(The records)
▬▬▬▬▬▬

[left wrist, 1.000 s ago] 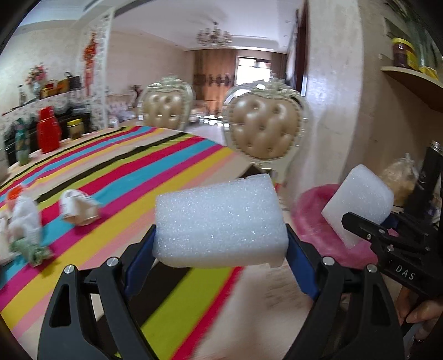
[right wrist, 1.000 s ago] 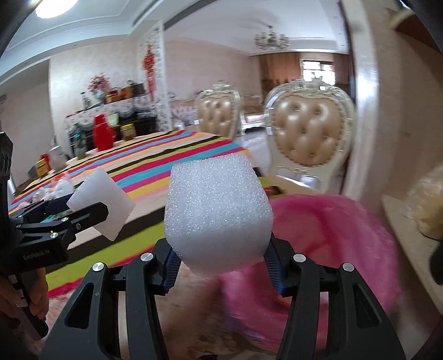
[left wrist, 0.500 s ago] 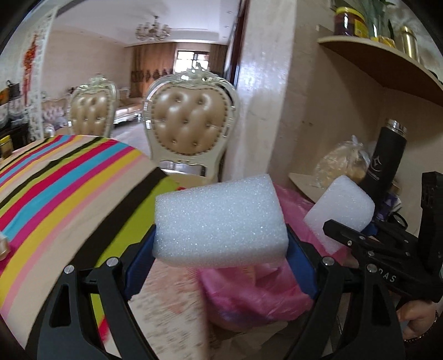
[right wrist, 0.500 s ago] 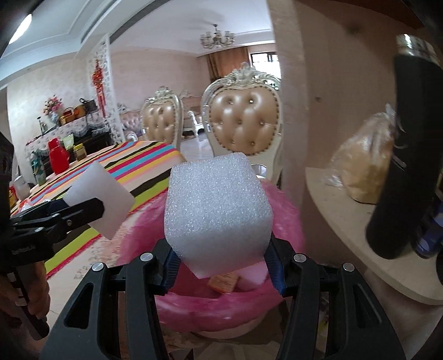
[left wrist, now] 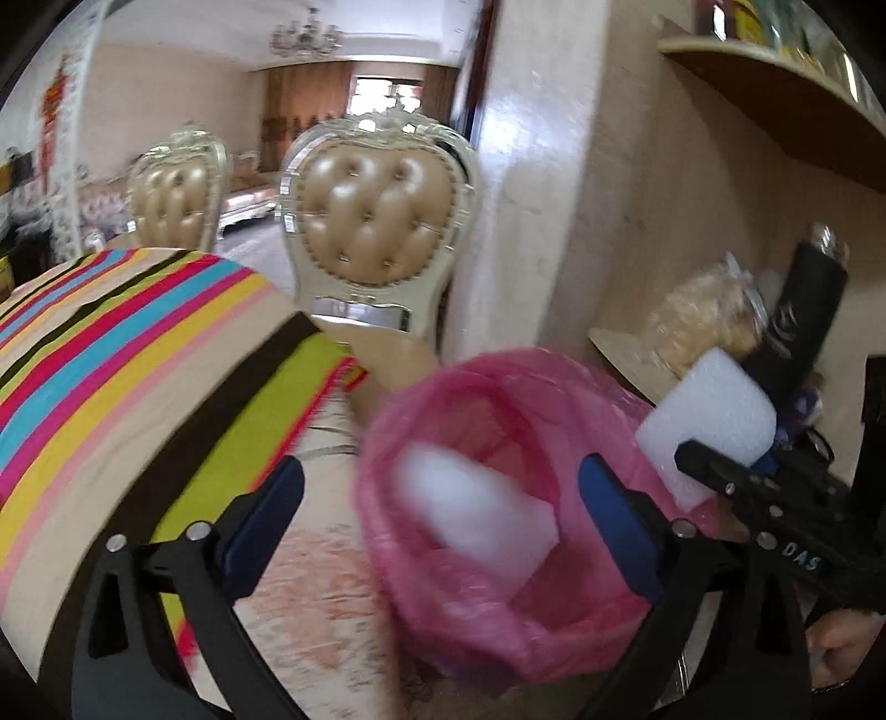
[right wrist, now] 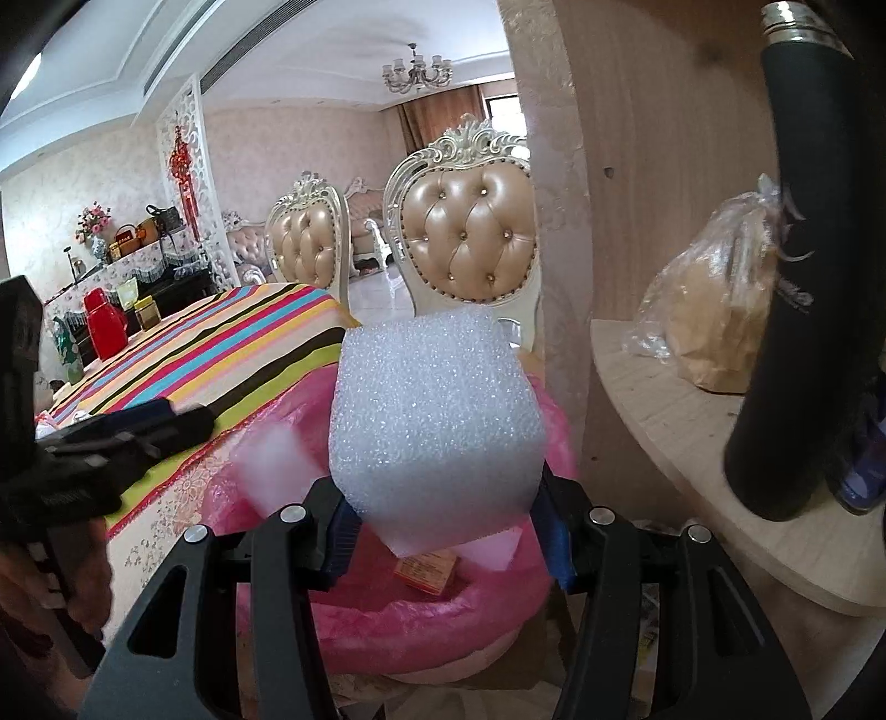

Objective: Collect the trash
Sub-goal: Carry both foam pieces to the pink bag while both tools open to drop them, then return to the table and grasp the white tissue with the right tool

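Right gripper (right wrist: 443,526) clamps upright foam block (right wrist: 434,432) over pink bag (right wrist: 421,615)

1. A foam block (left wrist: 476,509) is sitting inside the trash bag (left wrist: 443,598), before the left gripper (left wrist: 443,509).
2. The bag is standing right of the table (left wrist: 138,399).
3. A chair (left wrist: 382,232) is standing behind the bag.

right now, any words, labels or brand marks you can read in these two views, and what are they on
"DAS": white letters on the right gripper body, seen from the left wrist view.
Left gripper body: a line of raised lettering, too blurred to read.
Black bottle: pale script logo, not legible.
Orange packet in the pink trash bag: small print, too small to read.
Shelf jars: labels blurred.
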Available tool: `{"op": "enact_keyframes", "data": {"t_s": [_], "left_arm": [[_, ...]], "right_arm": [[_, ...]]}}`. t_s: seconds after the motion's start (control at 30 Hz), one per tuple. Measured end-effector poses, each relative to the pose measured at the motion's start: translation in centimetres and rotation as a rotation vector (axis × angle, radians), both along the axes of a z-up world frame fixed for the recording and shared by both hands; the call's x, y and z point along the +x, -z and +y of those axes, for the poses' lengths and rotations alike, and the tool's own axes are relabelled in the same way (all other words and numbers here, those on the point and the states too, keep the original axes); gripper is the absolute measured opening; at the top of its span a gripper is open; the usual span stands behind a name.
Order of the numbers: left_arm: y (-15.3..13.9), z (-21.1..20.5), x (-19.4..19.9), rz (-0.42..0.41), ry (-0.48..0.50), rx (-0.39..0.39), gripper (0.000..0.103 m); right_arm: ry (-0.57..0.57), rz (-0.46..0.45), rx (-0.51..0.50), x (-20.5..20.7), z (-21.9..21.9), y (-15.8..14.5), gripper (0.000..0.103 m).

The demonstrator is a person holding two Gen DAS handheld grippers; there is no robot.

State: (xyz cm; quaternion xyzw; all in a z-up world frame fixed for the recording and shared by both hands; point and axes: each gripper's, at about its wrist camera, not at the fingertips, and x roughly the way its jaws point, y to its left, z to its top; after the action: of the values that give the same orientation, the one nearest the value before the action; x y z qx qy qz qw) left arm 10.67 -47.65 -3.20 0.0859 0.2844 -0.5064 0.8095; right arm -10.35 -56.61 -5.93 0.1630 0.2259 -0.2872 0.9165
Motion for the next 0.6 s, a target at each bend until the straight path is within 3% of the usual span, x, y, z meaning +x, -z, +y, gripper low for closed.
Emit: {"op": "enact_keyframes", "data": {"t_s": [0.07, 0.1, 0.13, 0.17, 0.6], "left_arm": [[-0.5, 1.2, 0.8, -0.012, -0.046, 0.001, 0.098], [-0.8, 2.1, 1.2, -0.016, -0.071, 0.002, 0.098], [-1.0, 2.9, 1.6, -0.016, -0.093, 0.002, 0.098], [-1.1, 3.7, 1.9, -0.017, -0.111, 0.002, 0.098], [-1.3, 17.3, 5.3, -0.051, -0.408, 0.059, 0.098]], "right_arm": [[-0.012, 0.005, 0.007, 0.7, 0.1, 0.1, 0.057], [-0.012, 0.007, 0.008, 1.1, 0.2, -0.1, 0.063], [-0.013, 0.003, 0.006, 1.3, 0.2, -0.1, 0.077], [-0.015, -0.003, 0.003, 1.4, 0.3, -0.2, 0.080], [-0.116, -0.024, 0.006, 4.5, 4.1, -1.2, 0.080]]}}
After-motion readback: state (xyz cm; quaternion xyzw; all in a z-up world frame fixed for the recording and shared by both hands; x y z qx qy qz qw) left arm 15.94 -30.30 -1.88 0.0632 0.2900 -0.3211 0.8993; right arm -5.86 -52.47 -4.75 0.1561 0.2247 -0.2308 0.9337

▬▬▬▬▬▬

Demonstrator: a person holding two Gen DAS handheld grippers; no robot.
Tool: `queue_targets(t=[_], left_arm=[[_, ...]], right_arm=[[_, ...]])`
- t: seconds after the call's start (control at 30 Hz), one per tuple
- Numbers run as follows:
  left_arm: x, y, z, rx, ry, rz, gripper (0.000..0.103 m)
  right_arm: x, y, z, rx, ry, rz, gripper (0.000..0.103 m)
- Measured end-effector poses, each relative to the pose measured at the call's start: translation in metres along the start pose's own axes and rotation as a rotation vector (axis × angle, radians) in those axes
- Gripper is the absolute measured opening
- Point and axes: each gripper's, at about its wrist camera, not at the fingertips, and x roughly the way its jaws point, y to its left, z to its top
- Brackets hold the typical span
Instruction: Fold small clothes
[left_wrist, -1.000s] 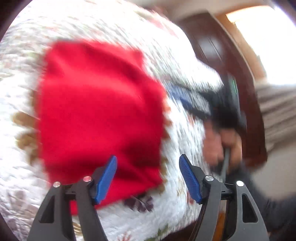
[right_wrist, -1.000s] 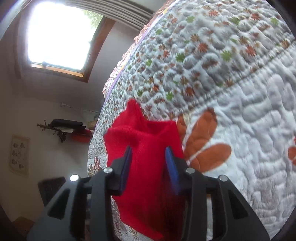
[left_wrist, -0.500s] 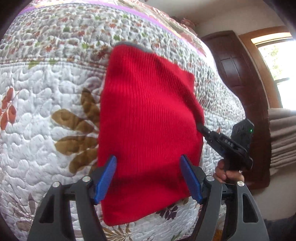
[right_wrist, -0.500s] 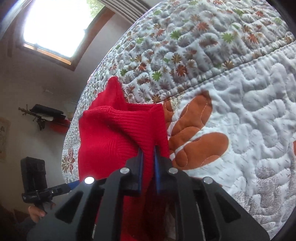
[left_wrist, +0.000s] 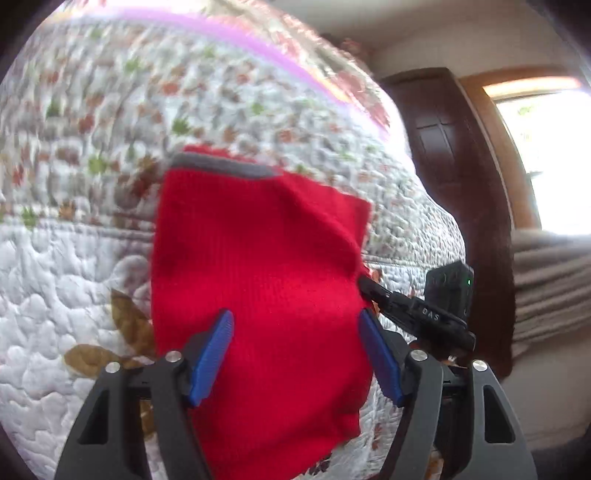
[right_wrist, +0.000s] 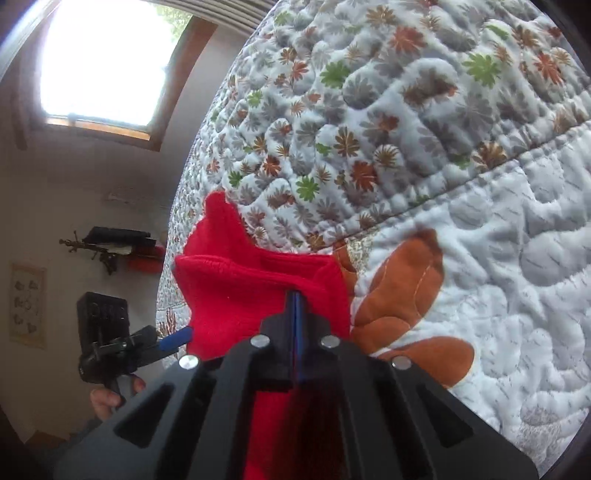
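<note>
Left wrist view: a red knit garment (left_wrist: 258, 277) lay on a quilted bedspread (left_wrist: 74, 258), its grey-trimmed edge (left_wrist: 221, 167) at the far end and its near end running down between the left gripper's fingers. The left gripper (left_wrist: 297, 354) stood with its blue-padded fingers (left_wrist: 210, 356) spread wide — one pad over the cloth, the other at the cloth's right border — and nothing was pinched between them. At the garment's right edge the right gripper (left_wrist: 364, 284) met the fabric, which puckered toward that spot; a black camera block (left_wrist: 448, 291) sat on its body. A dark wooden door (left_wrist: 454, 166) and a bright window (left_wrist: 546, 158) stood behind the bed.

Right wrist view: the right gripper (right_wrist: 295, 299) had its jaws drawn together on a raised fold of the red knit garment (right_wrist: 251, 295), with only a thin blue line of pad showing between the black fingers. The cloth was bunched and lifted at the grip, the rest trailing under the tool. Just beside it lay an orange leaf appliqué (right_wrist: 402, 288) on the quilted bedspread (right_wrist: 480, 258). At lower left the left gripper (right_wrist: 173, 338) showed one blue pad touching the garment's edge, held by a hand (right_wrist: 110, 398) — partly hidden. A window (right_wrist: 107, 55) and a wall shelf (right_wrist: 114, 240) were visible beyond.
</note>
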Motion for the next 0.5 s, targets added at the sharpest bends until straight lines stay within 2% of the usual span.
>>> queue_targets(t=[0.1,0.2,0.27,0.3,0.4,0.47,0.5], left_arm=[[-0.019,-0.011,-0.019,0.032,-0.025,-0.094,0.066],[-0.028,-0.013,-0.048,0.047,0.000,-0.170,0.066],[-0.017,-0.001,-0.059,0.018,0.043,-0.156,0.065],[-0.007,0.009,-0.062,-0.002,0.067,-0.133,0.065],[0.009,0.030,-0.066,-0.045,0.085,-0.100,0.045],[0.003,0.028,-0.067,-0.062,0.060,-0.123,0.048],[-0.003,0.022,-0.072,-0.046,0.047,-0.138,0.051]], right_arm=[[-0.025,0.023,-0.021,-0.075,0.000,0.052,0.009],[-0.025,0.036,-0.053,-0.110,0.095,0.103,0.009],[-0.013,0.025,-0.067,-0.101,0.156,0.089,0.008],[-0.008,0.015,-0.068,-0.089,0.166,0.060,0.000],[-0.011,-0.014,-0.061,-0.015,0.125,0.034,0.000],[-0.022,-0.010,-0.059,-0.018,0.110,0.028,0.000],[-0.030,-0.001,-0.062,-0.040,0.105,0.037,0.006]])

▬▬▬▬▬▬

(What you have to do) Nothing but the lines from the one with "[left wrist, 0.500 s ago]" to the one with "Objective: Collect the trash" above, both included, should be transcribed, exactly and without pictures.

(Solution)
[left wrist, 0.500 s ago] 
[right wrist, 0.500 s ago] 
[left wrist, now] 
[right wrist, now] 

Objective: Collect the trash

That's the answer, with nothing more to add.